**Task goal**
Say how many lines of the listing below include "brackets". Write only that number.

**Data below**
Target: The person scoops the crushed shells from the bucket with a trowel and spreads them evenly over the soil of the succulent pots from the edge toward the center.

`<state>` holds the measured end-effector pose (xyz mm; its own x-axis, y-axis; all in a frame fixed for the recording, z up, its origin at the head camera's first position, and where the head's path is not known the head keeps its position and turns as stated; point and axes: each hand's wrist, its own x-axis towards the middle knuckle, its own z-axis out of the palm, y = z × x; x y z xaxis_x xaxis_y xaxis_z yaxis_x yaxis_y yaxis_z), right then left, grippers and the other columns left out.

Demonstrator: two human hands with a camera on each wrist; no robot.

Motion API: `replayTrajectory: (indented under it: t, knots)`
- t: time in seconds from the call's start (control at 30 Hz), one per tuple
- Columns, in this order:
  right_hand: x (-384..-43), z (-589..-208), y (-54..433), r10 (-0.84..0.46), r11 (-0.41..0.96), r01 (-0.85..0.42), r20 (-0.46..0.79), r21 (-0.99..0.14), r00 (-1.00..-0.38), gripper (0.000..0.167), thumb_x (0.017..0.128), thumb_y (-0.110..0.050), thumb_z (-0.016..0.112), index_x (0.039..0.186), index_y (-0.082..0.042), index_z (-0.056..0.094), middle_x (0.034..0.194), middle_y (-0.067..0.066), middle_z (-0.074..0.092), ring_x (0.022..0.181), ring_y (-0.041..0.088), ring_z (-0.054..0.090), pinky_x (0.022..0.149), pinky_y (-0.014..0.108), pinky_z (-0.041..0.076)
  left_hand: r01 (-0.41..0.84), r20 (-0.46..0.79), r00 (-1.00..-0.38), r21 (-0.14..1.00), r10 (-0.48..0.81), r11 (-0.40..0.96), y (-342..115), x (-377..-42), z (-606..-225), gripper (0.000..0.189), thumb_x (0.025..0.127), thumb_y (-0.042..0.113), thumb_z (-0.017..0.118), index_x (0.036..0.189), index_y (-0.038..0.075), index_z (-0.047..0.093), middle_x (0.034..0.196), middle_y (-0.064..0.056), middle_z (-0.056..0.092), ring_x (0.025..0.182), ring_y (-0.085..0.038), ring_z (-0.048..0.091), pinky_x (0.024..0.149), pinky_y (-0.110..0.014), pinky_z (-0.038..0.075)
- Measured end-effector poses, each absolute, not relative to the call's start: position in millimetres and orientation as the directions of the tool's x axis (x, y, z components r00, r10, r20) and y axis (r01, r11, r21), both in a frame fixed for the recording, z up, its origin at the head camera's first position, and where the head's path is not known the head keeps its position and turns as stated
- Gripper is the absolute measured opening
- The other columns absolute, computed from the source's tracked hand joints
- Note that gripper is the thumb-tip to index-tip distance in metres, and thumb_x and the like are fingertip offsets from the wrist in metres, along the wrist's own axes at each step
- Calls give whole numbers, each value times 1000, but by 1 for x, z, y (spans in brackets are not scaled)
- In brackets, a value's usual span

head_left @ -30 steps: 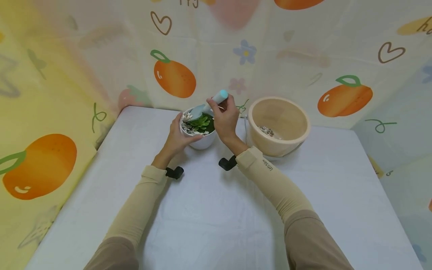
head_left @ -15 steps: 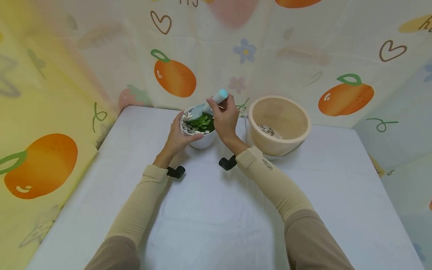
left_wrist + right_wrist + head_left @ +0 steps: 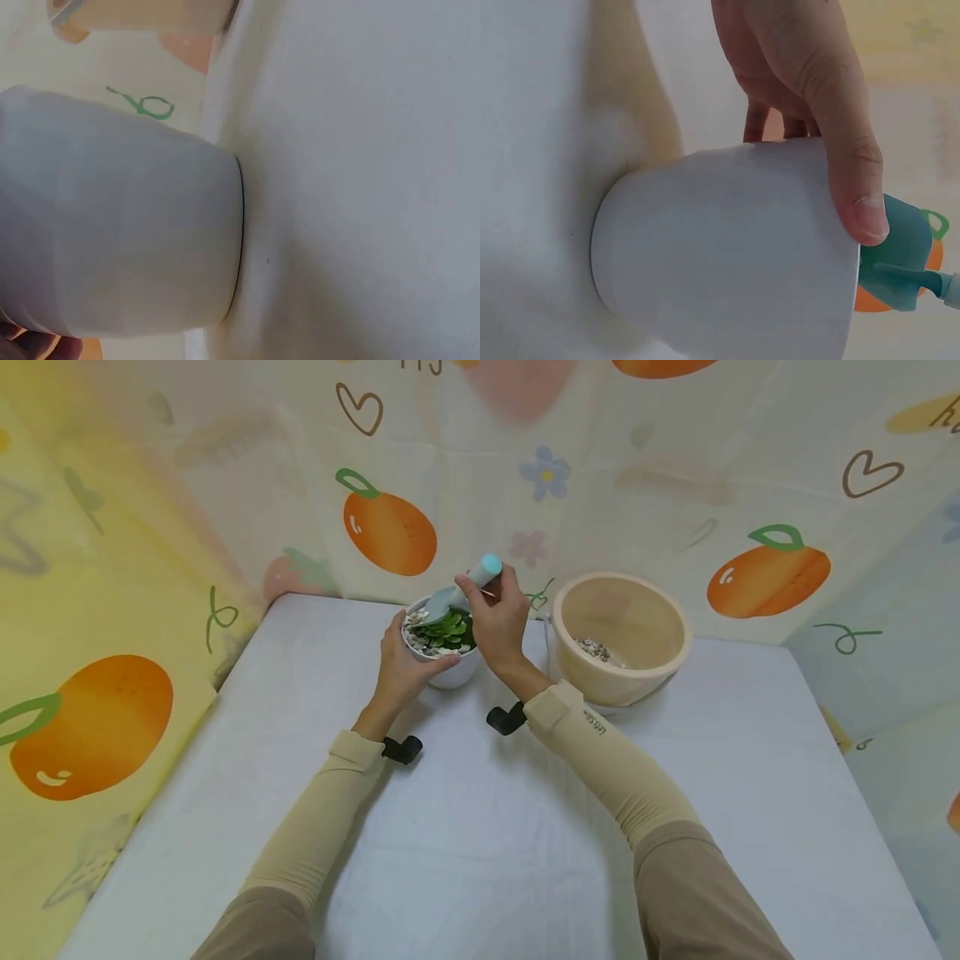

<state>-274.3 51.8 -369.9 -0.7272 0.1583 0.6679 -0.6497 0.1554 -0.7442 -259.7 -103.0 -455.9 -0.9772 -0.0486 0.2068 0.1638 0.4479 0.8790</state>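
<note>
A white flowerpot (image 3: 452, 675) stands near the table's back edge. Inside are a green leafy plant (image 3: 448, 632) and pale pebbles (image 3: 417, 642), mostly along its left and front. My left hand (image 3: 400, 667) holds the pot from the left, its thumb along the front rim; in the right wrist view that thumb (image 3: 855, 180) lies over the rim. My right hand (image 3: 500, 622) grips the handle of a small light-blue trowel (image 3: 441, 603). Its blade slants down over the pot's back left, beside the leaves. The left wrist view shows mostly the pot's smooth side (image 3: 127, 217).
Right of the pot stands a large cream bucket (image 3: 618, 687), with some small stones (image 3: 592, 649) at its bottom. A white cloth covers the table (image 3: 472, 843). A fruit-patterned curtain (image 3: 465, 502) hangs right behind it.
My left wrist and forearm have shifted a little to the right while the hand stays on the pot. The trowel handle has moved slightly left and up.
</note>
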Motion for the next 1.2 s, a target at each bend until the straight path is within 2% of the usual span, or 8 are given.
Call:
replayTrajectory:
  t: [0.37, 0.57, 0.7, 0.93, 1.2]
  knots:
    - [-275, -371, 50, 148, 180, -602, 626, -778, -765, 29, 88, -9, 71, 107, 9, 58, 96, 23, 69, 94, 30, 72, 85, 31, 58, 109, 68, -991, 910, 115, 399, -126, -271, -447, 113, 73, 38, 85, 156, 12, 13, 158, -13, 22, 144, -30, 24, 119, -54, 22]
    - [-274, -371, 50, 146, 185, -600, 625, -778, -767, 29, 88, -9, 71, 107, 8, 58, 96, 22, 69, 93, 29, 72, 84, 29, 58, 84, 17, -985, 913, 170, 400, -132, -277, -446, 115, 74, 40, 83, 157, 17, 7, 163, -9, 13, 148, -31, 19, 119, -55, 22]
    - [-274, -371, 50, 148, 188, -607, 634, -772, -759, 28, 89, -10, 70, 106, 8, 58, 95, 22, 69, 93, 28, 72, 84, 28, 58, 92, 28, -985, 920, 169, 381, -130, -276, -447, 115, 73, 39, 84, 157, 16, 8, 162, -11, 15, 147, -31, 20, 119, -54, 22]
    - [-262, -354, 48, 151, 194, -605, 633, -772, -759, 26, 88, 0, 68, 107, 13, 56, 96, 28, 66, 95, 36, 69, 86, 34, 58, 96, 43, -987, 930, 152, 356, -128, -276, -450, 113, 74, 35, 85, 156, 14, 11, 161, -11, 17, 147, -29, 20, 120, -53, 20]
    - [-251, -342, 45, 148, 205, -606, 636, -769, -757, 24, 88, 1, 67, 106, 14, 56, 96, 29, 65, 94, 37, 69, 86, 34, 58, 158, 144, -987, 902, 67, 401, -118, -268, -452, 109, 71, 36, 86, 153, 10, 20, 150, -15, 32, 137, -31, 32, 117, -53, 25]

**Exercise answer**
2